Carolina Lithgow-Betelloni, University of California Los Angeles Los Angeles California, United States.

Seulgi Moon, University of California Los Angeles Los Angeles California, United States.

The tectonic stress fields induced by lateral and vertical variations in the lithosphere induce crustal deformation and lead to the development of fault and topography. Surface deformation and faulting influence channel processes, which may result in changes in drainage patterns. However, there are few studies that systematically compare and examine the connections among the lithospheric stress field, fault development, and observed drainage patterns on global scales. Here, we compare the directions of the lithospheric stress field, the development of fault and topography, and drainage flow patterns. First, we model the lithospheric stress field by computing the gravitational potential energy based on the crustal structure from Crust 1.0 augmented by a thermodynamically derived mantle thickness and density. We obtain the orientations of most and least compressive horizontal stresses and their inferred regimes and compare those with the World Stress Map (2016). We then extract the directions of active faults from the Global Earthquake Model Global Active Faults Database. Lastly, we extract the river flow paths and drainage network patterns from a digital elevation model from the steepest descent direction in the eight-direction flow.

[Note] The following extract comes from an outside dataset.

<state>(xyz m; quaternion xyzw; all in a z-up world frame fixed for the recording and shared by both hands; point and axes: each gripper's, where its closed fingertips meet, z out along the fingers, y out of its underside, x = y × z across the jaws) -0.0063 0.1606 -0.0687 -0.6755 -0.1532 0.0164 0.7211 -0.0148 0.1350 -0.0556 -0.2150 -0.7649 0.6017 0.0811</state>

Our results show that there is a general correspondence between the predicted and observed patterns of fault orientation and river flow directions with the horizontal most compressive stress direction. The predicted correspondence among stress field, fault, and drainage patterns varies depending on the stress regime and channel order. We find that some locations show river flow patterns consistent with the predicted directions from fault and topographic development based on Anderson’s fault theory, but there are certain locations that show measurable deviations from the predicted patterns. We investigate those areas to better understand the interaction among shallow subsurface stress fields, surface topography, and drainage patterns.